▶ **EXERCISE PROMPT**
Make an exact copy of all the data.
BEGIN INFORMATION SUPPLIED
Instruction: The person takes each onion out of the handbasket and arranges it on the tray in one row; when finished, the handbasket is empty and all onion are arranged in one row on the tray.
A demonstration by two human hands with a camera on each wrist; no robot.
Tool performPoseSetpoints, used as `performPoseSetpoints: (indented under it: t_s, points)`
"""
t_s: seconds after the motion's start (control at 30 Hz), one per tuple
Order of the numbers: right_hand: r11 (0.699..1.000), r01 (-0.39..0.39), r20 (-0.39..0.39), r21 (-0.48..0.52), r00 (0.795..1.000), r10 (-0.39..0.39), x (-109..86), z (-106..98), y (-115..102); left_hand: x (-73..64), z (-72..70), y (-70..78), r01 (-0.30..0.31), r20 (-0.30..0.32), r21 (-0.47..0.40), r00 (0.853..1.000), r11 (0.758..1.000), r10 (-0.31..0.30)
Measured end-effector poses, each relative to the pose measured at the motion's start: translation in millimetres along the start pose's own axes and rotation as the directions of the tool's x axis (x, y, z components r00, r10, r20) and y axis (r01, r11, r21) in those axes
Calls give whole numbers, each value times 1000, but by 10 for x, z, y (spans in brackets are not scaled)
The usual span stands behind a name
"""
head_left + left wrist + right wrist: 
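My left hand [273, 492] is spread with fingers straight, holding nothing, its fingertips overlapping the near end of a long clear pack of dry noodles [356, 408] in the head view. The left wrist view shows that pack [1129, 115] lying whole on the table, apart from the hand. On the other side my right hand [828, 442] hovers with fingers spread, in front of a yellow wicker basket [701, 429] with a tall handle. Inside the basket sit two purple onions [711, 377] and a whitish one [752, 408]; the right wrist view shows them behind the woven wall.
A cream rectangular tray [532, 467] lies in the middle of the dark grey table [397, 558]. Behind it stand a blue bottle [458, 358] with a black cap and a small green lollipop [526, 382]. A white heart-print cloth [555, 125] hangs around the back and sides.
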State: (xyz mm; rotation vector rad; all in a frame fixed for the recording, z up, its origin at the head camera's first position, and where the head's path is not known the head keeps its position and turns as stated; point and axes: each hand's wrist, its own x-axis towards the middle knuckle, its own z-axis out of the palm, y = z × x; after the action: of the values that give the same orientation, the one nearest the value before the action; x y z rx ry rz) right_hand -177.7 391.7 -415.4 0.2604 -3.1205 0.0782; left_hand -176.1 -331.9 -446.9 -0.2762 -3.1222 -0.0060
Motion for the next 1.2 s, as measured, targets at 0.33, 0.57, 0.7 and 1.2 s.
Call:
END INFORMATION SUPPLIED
▶ **FINISHED TASK**
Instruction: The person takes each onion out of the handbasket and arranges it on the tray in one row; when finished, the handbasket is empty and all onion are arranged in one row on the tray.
A demonstration by two human hands with a camera on each wrist; no robot.
Tool performPoseSetpoints, used as `performPoseSetpoints: (indented under it: t_s, points)`
"""
t_s: seconds after the motion's start (control at 30 Hz), one per tuple
Order of the numbers: right_hand: r11 (0.699..1.000), r01 (-0.39..0.39), r20 (-0.39..0.39), r21 (-0.48..0.52), r00 (0.795..1.000), r10 (-0.39..0.39), x (-109..86), z (-106..98), y (-115..102); left_hand: x (-73..64), z (-72..70), y (-70..78), r01 (-0.30..0.31), r20 (-0.30..0.32), r21 (-0.47..0.40), r00 (0.853..1.000), r11 (0.758..1.000), r10 (-0.31..0.30)
Measured end-effector poses, each relative to the pose measured at the motion's start: translation in millimetres along the start pose's own axes and rotation as the directions of the tool's x axis (x, y, z components r00, r10, r20) and y axis (r01, r11, r21) in those axes
Calls give whole numbers, each value times 1000, but by 10 for x, z, y (spans in brackets are not scaled)
The usual span stands behind a name
"""
head_left + left wrist + right wrist: 
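My left hand [273, 492] is spread with fingers straight, holding nothing, its fingertips overlapping the near end of a long clear pack of dry noodles [356, 408] in the head view. The left wrist view shows that pack [1129, 115] lying whole on the table, apart from the hand. On the other side my right hand [828, 442] hovers with fingers spread, in front of a yellow wicker basket [701, 429] with a tall handle. Inside the basket sit two purple onions [711, 377] and a whitish one [752, 408]; the right wrist view shows them behind the woven wall.
A cream rectangular tray [532, 467] lies in the middle of the dark grey table [397, 558]. Behind it stand a blue bottle [458, 358] with a black cap and a small green lollipop [526, 382]. A white heart-print cloth [555, 125] hangs around the back and sides.
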State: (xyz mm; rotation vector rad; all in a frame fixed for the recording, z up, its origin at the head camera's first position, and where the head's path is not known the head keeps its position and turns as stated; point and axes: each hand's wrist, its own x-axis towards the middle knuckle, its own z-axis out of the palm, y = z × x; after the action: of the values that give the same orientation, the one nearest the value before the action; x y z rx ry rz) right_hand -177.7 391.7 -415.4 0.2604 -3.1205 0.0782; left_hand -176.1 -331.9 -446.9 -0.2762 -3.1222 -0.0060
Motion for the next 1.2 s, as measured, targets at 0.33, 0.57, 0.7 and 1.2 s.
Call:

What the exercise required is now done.